A film noir I hadn´t seen before. Cheap, pulpy, lurid, hard-boiled, and rotten to its core. Just the way I like ’em. A bag of cash is thrown into the wrong car and the rest of the film is about everyone it doesn´t belong to trying to get their hands on it. Lizabeth Scott makes a bid to be the most fatal of femmes in the whole of film noir. She lies, and lies and lies. She cons and schemes and scams and is also able to come up with a new story every time she´s cornered. She´s so cool and collected she drives even Dan Duryea to drink. ´Don´t ever change,’ he tells her, ‘I wouldn´t like to see what you´re like with a heart’. Good thing because her heart is nowhere evident. Men fall like flies. Scott is totally inexpressive and completely great. She only livens up when her eyes focus on cash, diamonds or furs. Her heart beats only to the good life and she positively glistens to a kill. As to the saps…I mean the men… Oy, vey! The film is nothing special visually. Except for Lizabeth Scott and Dan Duryea, the cast is second-rate. But it´s got real narrative propulsion and completely basks in the seamy underside of life like great pulp is meant to. I loved it.

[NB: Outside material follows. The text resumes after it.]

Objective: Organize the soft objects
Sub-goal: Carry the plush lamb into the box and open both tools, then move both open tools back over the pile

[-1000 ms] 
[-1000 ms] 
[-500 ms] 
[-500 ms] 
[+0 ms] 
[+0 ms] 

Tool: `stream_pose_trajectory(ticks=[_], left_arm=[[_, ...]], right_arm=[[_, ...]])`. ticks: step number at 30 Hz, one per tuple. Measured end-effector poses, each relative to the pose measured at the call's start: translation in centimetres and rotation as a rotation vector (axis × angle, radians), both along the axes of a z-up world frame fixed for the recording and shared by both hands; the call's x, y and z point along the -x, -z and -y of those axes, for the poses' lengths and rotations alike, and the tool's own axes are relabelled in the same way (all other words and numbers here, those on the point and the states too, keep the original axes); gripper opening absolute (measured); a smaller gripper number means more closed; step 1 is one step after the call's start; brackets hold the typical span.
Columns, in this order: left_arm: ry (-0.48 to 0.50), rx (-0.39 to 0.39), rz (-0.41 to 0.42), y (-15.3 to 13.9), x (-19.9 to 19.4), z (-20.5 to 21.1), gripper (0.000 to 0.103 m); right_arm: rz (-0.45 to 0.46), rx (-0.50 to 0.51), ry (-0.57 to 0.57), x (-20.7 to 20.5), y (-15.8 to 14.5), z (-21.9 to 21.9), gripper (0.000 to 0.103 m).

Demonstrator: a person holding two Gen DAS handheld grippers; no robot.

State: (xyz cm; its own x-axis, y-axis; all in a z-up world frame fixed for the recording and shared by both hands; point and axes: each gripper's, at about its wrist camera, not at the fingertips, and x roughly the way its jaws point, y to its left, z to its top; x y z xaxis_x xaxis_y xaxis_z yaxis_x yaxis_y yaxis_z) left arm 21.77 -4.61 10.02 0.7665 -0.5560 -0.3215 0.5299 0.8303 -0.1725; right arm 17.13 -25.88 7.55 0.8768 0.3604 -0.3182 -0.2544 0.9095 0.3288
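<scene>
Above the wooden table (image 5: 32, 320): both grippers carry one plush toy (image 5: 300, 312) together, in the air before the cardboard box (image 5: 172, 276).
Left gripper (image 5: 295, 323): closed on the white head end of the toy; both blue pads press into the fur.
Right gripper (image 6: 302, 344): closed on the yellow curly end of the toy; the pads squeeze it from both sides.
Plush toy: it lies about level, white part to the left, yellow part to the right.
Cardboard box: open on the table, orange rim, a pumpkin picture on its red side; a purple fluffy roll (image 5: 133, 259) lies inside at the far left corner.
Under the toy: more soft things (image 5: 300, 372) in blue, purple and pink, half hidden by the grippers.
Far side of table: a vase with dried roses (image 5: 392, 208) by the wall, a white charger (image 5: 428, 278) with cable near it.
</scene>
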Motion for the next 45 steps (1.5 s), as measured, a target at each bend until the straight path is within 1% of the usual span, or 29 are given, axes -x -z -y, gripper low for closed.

The Arrow Academy transfer is a pleasure to watch with very fine extras by Alex K Rode and a documentary on the film´s restoration. A must have for noir aficionados.
Of the films I´ve been seeing recently that I loved as a child, Born Yesterday has been the most disappointing. It´s relative of course. The film is certainly interesting and entertaining; and the political satire, a relatively brave choice for a popular entertainment in the midst of the McCarthy era, seems more relevant than ever. The travelogue elements of how we´re shown Washington D.C. must have been a real attraction then and still work now. And surely playing writers chased by Gloria Swanson and Judy Holliday in two of the hit films of that year — Sunset Boulevard was the other one — is what must have catapulted William Holden into being a proper box-office star? Still that said, the film is overly pat and a little preachy, Broderick Crawford´s performance is a bit coarse, and Holliday, whom I adore, seems overly rehearsed. She´s great — it´s her most celebrated performance — but not quite real, every line reading fuelled by a clearly visible intention for very particular effects. The revelation of the re-watching has been Holden: A subtle performance, really understated and yet bringing charm and liveliness to a completely thankless role.It makes me uneasy also that the villain is a working class self-made millionaire who´s worked since he was twelve. The faith in the system is touching, its mythification less so. There are reasons the Garson Kanin´s play isn´t much revived: everything´s a bit pat and mechanical, though Cukor´s direction is controlled, masterful really, and opens up the play in interesting ways.
The Arrow Academy transfer is lovely and Pam Hutchtinson´s introductory essay is excellent. But talking-head discussion, even by prominent academics, make for quite dull extras. A disappointment, if only in relation to my memory of it.